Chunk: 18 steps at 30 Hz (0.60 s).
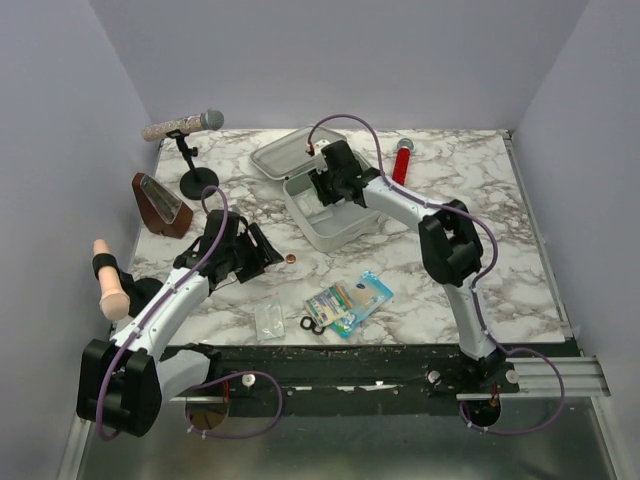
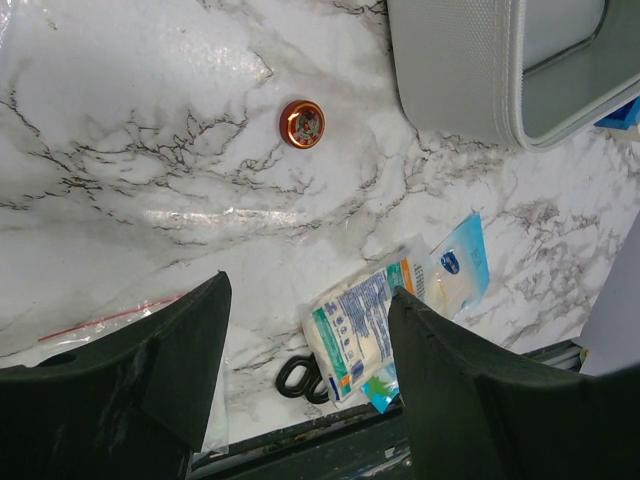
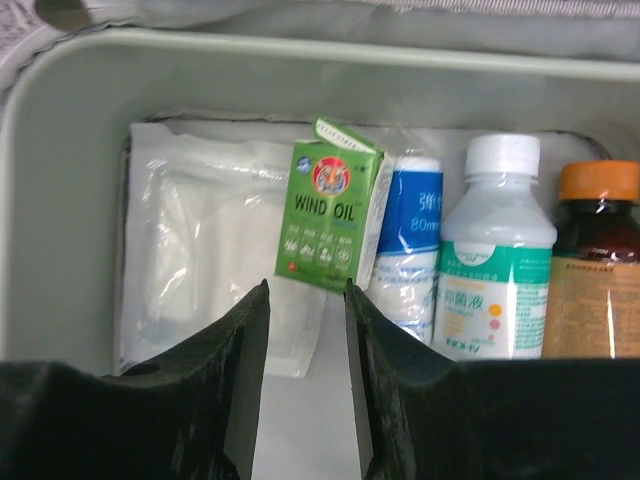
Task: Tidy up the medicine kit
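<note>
The medicine kit [image 1: 335, 238] lies open at the table's middle back, its lid [image 1: 283, 153] flat behind it. My right gripper [image 1: 326, 186] hangs inside the box, open and empty [image 3: 306, 290]. Just past its fingertips leans a green Wind Oil carton [image 3: 331, 215], beside a blue-white roll [image 3: 410, 250], a white bottle [image 3: 495, 265], a brown orange-capped bottle [image 3: 598, 275] and a clear packet [image 3: 205, 250]. My left gripper [image 1: 270, 250] is open and empty [image 2: 310, 290] above the marble, left of the kit [image 2: 455, 70].
A small copper tin [image 1: 291, 258] [image 2: 302, 124] lies near the kit. Flat packets [image 1: 350, 298] [image 2: 375, 320], black loops [image 1: 310, 324] and a zip bag [image 1: 268, 320] lie near the front edge. A red cylinder [image 1: 402, 160], microphone stand [image 1: 190, 150] and metronome [image 1: 160, 205] stand at the back.
</note>
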Available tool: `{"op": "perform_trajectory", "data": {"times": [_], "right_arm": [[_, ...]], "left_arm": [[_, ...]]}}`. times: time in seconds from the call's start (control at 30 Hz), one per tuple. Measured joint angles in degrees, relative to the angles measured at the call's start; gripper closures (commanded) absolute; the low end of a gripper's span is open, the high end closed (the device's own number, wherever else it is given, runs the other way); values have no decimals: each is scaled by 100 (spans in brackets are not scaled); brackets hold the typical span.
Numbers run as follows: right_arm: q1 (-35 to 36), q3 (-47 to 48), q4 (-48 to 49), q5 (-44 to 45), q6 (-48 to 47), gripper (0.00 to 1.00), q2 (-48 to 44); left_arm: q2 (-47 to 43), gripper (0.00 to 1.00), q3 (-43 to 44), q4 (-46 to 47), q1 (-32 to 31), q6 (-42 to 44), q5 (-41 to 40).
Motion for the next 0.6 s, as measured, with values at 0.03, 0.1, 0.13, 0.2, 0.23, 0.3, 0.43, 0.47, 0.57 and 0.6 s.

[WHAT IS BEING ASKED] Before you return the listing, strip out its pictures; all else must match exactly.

[ANSWER SECTION]
Chunk: 18 steps at 30 Hz (0.60 s).
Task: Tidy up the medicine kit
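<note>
The medicine kit [image 1: 335, 238] lies open at the table's middle back, its lid [image 1: 283, 153] flat behind it. My right gripper [image 1: 326, 186] hangs inside the box, open and empty [image 3: 306, 290]. Just past its fingertips leans a green Wind Oil carton [image 3: 331, 215], beside a blue-white roll [image 3: 410, 250], a white bottle [image 3: 495, 265], a brown orange-capped bottle [image 3: 598, 275] and a clear packet [image 3: 205, 250]. My left gripper [image 1: 270, 250] is open and empty [image 2: 310, 290] above the marble, left of the kit [image 2: 455, 70].
A small copper tin [image 1: 291, 258] [image 2: 302, 124] lies near the kit. Flat packets [image 1: 350, 298] [image 2: 375, 320], black loops [image 1: 310, 324] and a zip bag [image 1: 268, 320] lie near the front edge. A red cylinder [image 1: 402, 160], microphone stand [image 1: 190, 150] and metronome [image 1: 160, 205] stand at the back.
</note>
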Available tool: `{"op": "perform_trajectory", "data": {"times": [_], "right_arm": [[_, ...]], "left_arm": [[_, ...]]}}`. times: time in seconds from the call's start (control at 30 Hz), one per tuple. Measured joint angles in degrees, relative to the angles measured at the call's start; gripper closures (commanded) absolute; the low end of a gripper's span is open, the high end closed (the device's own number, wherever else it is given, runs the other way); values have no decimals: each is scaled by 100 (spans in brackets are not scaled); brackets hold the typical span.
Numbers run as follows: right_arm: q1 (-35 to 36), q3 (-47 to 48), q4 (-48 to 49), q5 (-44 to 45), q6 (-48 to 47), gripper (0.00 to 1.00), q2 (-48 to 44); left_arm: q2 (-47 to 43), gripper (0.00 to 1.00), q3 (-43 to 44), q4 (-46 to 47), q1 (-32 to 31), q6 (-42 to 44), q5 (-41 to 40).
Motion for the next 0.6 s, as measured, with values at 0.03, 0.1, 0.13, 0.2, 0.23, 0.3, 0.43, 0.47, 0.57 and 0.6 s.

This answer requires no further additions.